==== RECORDS TO PROCESS ====

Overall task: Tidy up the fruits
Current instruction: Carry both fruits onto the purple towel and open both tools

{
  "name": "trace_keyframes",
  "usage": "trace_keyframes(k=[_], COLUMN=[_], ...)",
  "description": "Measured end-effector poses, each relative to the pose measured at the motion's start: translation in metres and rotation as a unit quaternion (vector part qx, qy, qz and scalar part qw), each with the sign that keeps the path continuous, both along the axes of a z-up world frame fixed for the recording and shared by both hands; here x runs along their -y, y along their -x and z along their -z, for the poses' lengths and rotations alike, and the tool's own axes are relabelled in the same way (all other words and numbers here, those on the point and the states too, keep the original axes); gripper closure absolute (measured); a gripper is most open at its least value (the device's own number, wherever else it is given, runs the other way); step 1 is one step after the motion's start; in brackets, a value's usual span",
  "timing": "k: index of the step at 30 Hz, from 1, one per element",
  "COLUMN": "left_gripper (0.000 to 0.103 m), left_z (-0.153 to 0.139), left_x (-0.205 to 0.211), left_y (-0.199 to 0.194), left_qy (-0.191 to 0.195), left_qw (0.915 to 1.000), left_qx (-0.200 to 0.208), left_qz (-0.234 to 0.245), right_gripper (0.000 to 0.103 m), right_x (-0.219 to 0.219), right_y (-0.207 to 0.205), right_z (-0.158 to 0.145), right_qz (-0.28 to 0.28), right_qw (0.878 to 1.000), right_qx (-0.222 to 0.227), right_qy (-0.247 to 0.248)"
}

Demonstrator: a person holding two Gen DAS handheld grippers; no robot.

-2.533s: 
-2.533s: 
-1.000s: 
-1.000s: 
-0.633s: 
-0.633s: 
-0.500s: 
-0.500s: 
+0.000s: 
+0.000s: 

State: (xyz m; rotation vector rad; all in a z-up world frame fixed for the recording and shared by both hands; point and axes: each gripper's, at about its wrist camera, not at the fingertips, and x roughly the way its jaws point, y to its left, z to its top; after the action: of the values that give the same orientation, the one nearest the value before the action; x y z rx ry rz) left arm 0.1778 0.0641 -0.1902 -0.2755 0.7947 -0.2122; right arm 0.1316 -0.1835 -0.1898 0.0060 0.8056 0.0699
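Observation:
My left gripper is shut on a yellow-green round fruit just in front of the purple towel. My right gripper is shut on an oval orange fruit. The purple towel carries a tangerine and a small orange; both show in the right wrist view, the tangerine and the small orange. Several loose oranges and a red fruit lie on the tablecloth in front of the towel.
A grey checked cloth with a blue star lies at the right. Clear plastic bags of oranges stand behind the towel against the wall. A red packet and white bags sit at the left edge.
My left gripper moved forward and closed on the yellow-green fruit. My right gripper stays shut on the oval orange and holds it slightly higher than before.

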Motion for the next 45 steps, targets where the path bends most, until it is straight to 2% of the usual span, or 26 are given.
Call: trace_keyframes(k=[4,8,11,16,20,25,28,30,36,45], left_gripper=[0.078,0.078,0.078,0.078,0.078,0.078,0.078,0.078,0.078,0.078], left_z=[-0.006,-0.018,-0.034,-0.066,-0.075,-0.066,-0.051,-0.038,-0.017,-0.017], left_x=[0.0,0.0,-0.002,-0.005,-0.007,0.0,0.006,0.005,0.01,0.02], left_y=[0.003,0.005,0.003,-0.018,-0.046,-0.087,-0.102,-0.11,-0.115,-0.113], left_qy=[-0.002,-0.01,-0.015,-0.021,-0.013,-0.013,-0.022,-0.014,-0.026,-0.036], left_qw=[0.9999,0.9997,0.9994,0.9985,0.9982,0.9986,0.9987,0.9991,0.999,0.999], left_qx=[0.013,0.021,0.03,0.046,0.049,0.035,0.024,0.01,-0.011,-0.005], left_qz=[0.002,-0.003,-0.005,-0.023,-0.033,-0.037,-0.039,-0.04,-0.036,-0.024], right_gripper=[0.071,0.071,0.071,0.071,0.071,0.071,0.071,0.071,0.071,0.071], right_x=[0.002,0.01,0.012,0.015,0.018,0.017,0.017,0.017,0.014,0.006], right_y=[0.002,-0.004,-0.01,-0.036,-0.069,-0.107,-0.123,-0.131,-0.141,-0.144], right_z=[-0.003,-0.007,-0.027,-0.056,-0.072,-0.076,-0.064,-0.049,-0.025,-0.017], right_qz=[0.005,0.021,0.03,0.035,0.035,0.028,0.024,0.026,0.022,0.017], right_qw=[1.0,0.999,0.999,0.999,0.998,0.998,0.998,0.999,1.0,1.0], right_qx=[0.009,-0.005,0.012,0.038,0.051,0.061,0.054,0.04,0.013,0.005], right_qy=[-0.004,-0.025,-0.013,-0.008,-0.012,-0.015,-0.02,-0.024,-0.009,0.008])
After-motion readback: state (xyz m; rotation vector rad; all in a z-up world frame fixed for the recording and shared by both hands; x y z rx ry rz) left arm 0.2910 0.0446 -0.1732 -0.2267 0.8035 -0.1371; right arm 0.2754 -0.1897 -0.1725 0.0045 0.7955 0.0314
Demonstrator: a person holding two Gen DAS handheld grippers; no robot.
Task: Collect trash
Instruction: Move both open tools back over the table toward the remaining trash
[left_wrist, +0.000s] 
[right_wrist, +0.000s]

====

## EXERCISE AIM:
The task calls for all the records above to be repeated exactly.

## ANSWER BOX:
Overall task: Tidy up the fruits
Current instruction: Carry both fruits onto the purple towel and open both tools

{
  "name": "trace_keyframes",
  "usage": "trace_keyframes(k=[_], COLUMN=[_], ...)",
  "description": "Measured end-effector poses, each relative to the pose measured at the motion's start: translation in metres and rotation as a unit quaternion (vector part qx, qy, qz and scalar part qw), each with the sign that keeps the path continuous, both along the axes of a z-up world frame fixed for the recording and shared by both hands; here x runs along their -y, y along their -x and z along their -z, for the poses' lengths and rotations alike, and the tool's own axes are relabelled in the same way (all other words and numbers here, those on the point and the states too, keep the original axes); gripper closure absolute (measured); a gripper is most open at its least value (the device's own number, wherever else it is given, runs the other way); step 1 is one step after the motion's start; in brackets, a value's usual span",
  "timing": "k: index of the step at 30 Hz, from 1, one per element",
  "COLUMN": "left_gripper (0.000 to 0.103 m), left_z (-0.153 to 0.139), left_x (-0.205 to 0.211), left_y (-0.199 to 0.194), left_qy (-0.191 to 0.195), left_qw (0.915 to 1.000), left_qx (-0.200 to 0.208), left_qz (-0.234 to 0.245), right_gripper (0.000 to 0.103 m), right_x (-0.219 to 0.219), right_y (-0.207 to 0.205), right_z (-0.158 to 0.145), right_qz (-0.28 to 0.28), right_qw (0.878 to 1.000), right_qx (-0.222 to 0.227), right_qy (-0.247 to 0.248)"
}

Demonstrator: a person holding two Gen DAS handheld grippers; no robot.

-2.533s: 
-2.533s: 
-1.000s: 
-1.000s: 
-0.633s: 
-0.633s: 
-0.500s: 
-0.500s: 
+0.000s: 
+0.000s: 

State: (xyz m; rotation vector rad; all in a z-up world frame fixed for the recording and shared by both hands; point and axes: each gripper's, at about its wrist camera, not at the fingertips, and x roughly the way its jaws point, y to its left, z to its top; after the action: of the values that give the same orientation, the one nearest the value before the action; x y z rx ry rz) left arm 0.1778 0.0641 -0.1902 -0.2755 0.7947 -0.2122; right arm 0.1316 -0.1835 -0.1898 0.0060 0.8056 0.0699
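Observation:
My left gripper is shut on a yellow-green round fruit just in front of the purple towel. My right gripper is shut on an oval orange fruit. The purple towel carries a tangerine and a small orange; both show in the right wrist view, the tangerine and the small orange. Several loose oranges and a red fruit lie on the tablecloth in front of the towel.
A grey checked cloth with a blue star lies at the right. Clear plastic bags of oranges stand behind the towel against the wall. A red packet and white bags sit at the left edge.
My left gripper moved forward and closed on the yellow-green fruit. My right gripper stays shut on the oval orange and holds it slightly higher than before.
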
Motion for the next 45 steps, targets where the path bends most, until it is straight to 2% of the usual span, or 26 are given.
Call: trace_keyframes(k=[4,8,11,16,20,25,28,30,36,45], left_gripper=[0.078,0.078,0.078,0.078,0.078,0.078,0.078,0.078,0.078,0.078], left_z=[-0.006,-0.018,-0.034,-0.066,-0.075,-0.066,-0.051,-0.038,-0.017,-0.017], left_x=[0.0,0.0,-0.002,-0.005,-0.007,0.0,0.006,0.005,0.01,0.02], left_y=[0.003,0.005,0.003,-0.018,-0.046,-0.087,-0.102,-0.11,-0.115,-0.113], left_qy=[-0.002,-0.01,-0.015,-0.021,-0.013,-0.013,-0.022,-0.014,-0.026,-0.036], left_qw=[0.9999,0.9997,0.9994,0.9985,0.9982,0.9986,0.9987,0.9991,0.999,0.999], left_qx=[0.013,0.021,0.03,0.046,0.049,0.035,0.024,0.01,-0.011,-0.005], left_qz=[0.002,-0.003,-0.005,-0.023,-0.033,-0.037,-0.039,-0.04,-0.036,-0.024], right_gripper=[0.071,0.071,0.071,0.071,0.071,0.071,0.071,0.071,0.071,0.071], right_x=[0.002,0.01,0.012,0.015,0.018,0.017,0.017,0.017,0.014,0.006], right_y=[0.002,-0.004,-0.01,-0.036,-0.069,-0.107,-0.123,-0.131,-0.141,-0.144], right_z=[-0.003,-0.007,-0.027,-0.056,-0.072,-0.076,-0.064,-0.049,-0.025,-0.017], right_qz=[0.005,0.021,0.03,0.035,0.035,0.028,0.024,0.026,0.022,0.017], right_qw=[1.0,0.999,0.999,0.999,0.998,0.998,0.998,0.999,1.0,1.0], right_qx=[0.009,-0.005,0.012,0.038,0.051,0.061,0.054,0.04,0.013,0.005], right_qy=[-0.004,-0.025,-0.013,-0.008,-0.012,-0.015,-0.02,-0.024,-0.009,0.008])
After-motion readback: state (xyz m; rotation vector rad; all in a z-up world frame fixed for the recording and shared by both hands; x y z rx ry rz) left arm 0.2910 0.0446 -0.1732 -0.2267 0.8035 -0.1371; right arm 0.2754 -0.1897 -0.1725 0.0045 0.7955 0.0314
Demonstrator: a person holding two Gen DAS handheld grippers; no robot.
Task: Collect trash
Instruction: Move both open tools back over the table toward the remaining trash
[left_wrist, +0.000s] 
[right_wrist, +0.000s]

That completes the output.